Activity
Give back the full data, unchanged and complete.
____
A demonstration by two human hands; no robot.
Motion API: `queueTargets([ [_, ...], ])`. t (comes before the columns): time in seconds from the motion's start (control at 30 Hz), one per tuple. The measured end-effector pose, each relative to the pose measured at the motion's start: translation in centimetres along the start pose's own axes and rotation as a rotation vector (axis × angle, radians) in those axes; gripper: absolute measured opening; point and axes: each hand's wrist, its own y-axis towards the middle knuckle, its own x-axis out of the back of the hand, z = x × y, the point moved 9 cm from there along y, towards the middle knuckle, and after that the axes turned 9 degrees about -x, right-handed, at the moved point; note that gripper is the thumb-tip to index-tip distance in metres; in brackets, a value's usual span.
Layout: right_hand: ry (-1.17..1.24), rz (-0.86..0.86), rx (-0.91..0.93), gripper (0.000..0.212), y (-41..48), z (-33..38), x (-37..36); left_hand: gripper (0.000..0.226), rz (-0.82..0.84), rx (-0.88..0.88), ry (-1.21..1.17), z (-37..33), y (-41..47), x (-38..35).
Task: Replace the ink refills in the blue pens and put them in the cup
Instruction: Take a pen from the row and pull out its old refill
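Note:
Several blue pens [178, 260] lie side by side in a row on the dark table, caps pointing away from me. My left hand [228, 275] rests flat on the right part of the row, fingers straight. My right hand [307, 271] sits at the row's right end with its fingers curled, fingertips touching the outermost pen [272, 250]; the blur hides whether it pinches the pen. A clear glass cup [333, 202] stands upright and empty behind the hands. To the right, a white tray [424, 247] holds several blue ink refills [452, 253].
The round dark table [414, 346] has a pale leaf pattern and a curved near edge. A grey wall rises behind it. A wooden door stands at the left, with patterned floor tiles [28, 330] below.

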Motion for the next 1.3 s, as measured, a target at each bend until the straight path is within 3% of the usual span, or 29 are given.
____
Solution to the exercise
A demonstration by two human hands; no robot.
Motion API: `queueTargets([ [_, ...], ])`. t (comes before the columns): time in seconds from the motion's start (control at 30 Hz), one per tuple. The measured end-effector pose, each relative to the pose measured at the motion's start: translation in centimetres along the start pose's own axes and rotation as a rotation vector (axis × angle, radians) in those axes; gripper: absolute measured opening; point and axes: each hand's wrist, its own y-axis towards the middle knuckle, its own x-axis out of the back of the hand, z = x × y, the point moved 9 cm from there along y, towards the middle knuckle, and after that the axes turned 9 degrees about -x, right-handed, at the moved point; note that gripper is the thumb-tip to index-tip distance in metres; in brackets, a value's usual span.
Layout: right_hand: ry (-1.17..1.24), rz (-0.86..0.86), rx (-0.91..0.93), gripper (0.000..0.212), y (-41..48), z (-33..38), x (-37..36); left_hand: gripper (0.000..0.226), rz (-0.82..0.84), rx (-0.88..0.88), ry (-1.21..1.17), z (-37..33), y (-41..47), x (-38..35).
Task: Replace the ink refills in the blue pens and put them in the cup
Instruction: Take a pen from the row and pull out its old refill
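Note:
Several blue pens [178, 260] lie side by side in a row on the dark table, caps pointing away from me. My left hand [228, 275] rests flat on the right part of the row, fingers straight. My right hand [307, 271] sits at the row's right end with its fingers curled, fingertips touching the outermost pen [272, 250]; the blur hides whether it pinches the pen. A clear glass cup [333, 202] stands upright and empty behind the hands. To the right, a white tray [424, 247] holds several blue ink refills [452, 253].
The round dark table [414, 346] has a pale leaf pattern and a curved near edge. A grey wall rises behind it. A wooden door stands at the left, with patterned floor tiles [28, 330] below.
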
Motion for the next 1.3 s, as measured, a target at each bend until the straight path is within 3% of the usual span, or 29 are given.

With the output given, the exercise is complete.